GPU Setup¶
OpenBoost automatically detects and uses CUDA GPUs when available.
Verify GPU Detection¶
import openboost as ob
print(f"Backend: {ob.get_backend()}") # "cuda" or "cpu"
print(f"Using GPU: {ob.is_cuda()}") # True if GPU active
Manual Backend Selection¶
import openboost as ob
# Force CPU (useful for debugging or comparison)
ob.set_backend("cpu")
# Force GPU
ob.set_backend("cuda")
# Or use environment variable
# export OPENBOOST_BACKEND=cuda
GPU Performance¶
GPU acceleration provides significant speedups for larger datasets:
| Dataset Size | Typical Speedup |
|---|---|
| <5K samples | ~1x (CPU overhead dominates) |
| 5K-10K | 2-7x |
| 25K+ | 2-3x |
| 100K+ | 5-10x |
Best practices for GPU
- Ensure data is
float32(notfloat64) - Use larger datasets (GPU overhead not worth it for <5K samples)

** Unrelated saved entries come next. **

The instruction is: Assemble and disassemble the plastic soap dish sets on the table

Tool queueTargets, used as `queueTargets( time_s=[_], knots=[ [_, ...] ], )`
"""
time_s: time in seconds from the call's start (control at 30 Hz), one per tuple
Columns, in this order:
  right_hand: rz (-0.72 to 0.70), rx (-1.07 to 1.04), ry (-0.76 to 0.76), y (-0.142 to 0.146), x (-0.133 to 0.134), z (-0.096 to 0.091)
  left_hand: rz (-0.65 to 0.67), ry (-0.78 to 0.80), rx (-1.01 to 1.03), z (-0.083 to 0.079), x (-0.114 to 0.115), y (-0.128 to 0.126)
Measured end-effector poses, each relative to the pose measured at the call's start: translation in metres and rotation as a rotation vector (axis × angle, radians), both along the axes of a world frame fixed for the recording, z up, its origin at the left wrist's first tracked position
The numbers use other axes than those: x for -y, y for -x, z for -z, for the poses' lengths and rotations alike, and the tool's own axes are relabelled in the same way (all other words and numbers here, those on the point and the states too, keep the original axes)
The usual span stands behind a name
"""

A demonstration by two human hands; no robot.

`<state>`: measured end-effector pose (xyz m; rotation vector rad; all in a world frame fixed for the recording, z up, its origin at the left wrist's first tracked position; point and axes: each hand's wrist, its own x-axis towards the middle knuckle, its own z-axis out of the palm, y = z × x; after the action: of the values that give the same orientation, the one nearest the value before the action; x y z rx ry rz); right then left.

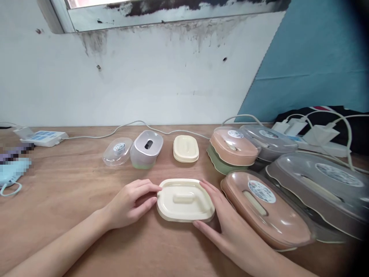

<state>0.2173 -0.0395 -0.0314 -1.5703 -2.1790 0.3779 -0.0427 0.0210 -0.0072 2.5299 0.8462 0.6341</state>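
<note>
A shallow cream plastic lid (184, 211) with a raised bar in its middle lies on the wooden table in front of me. At its left end, the index finger and thumb of my left hand (134, 204) meet the rim. My right hand (227, 219) spans the right end, thumb at the near edge and fingers at the far edge. Farther back sits a smaller, similar cream lid (186, 148). To its left are a lilac box (148, 141) with a slot in its top and a clear plastic cover (115, 156) bearing a round sticker.
Stacked pink (276, 227), grey (325, 173) and green (221, 163) plastic boxes crowd the right side. White power strips stand at far left (46, 137) and back right (328, 148). A white cable (100, 136) runs along the wall; a light-blue device (13, 171) lies at left.
</note>
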Motion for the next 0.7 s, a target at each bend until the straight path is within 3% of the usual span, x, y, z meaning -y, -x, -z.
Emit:
queueTargets(
  time_s=[0.07, 0.13, 0.2, 0.27, 0.4, 0.5, 0.7],
  knots=[
    [-0.018, 0.002, 0.007, 0.001, -0.001, 0.0, -0.014, -0.082, 0.013, 0.001, 0.0, 0.001],
    [-0.029, 0.002, -0.002, 0.001, -0.001, -0.001, -0.076, -0.288, 0.031, 0.0, -0.004, 0.001],
    [-0.034, -0.008, -0.012, 0.002, 0.0, -0.002, -0.206, -0.519, 0.037, -0.006, -0.014, 0.0],
    [-0.043, -0.021, -0.021, 0.002, 0.0, -0.003, -0.4, -0.627, 0.011, -0.015, -0.029, -0.004],
    [-0.055, -0.036, -0.028, 0.003, 0.0, -0.006, -0.752, -0.451, -0.158, -0.032, -0.06, -0.018],
    [-0.06, -0.041, -0.021, 0.002, 0.0, -0.008, -0.811, -0.296, -0.339, -0.036, -0.069, -0.03],
    [-0.05, -0.021, -0.007, 0.002, 0.001, -0.009, -0.863, -0.274, -0.386, -0.037, -0.069, -0.036]
  ],
)
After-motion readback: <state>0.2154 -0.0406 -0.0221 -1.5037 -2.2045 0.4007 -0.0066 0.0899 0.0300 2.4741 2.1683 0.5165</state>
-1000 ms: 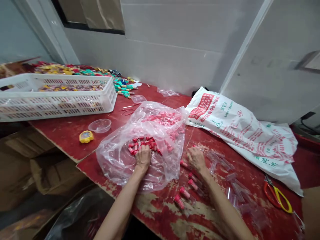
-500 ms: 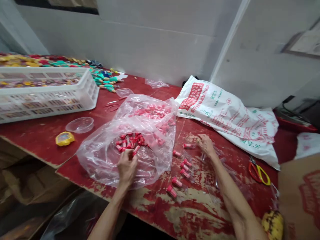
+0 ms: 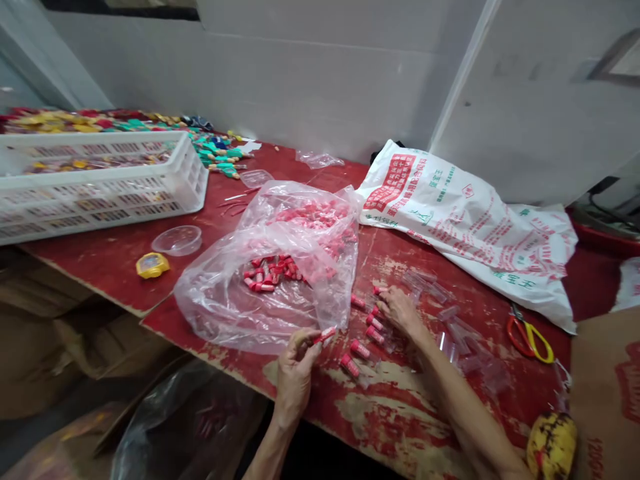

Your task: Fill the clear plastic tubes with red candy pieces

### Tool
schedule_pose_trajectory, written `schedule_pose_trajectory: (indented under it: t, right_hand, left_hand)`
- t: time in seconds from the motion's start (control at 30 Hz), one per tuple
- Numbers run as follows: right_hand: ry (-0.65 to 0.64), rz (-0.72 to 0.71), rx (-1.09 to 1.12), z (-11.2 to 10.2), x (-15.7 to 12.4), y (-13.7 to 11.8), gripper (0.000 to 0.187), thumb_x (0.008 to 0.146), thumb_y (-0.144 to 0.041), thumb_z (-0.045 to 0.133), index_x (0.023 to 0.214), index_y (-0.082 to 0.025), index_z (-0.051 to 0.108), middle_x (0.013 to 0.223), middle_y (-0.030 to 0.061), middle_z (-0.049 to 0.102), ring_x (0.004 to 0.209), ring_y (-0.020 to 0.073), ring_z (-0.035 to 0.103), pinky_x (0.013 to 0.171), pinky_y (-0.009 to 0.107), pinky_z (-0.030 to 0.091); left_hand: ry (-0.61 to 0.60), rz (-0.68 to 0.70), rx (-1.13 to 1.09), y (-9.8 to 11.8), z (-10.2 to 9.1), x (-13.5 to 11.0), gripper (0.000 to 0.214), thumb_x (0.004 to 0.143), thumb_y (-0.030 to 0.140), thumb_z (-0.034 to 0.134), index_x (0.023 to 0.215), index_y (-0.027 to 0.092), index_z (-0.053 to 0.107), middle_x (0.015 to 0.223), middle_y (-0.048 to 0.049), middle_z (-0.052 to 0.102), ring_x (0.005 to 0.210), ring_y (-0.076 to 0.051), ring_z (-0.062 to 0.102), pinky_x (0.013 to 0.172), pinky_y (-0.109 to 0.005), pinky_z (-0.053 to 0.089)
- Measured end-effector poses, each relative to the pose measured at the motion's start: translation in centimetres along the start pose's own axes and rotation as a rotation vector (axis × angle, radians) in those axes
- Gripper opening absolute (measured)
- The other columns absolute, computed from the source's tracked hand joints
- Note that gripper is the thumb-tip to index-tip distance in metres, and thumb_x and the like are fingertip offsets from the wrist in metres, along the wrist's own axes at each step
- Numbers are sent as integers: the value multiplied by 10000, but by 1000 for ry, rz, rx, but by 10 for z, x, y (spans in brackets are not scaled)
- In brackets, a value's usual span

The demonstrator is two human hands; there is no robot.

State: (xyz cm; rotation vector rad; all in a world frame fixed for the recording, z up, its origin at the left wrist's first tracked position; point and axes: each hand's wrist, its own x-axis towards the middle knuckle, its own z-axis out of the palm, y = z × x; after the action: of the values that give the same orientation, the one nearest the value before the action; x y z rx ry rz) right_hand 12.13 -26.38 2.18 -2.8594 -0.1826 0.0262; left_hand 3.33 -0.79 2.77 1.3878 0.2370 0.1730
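Observation:
My left hand (image 3: pixel 295 367) pinches a small red-and-pale stick (image 3: pixel 326 335) between thumb and fingertips, just off the front edge of the clear plastic bag (image 3: pixel 210 327). Inside the bag lies a heap of similar red pieces (image 3: pixel 275 270). Over the table to the right, my right hand (image 3: pixel 400 310) has its fingers curled down beside a red-capped tube (image 3: pixel 379 291); what they grip, if anything, is hidden. Several clear tubes with red caps (image 3: pixel 361 349) lie in a slanting row between my hands. Loose clear tubes (image 3: pixel 470 340) are scattered by my right forearm.
A white plastic basket (image 3: pixel 193 180) stands at the left, with small colourful figures (image 3: pixel 220 157) behind it. Nearer are a yellow tape measure (image 3: pixel 153 265) and a clear lid (image 3: pixel 177 240). A printed white sack (image 3: pixel 460 227), scissors (image 3: pixel 530 337) and a cardboard box (image 3: pixel 605 393) occupy the right.
My left hand has come out of the bag's mouth and moved right with a red piece in its fingers. My right hand has shifted slightly left and nearer, towards the row of tubes.

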Motion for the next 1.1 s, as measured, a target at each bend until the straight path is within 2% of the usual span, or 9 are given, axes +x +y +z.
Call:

- GPU shows best speedup at 10K+ samples
Multi-GPU Training¶
import openboost as ob
# Use multiple GPUs with Ray (requires ray[default])
model = ob.GradientBoosting(n_trees=100, n_gpus=4)
model.fit(X, y)
# Or specify exact GPU devices
model = ob.GradientBoosting(n_trees=100, devices=[0, 2])
model.fit(X, y)
Requirements¶
- NVIDIA GPU with CUDA Compute Capability 3.5+
- CUDA Toolkit 11.0+ or 12.0+
- Numba 0.60+ (
pip install numba)
Troubleshooting¶
Training seems slow on GPU¶
- Ensure data is
float32(notfloat64) - Use larger datasets (GPU overhead not worth it for <5K samples)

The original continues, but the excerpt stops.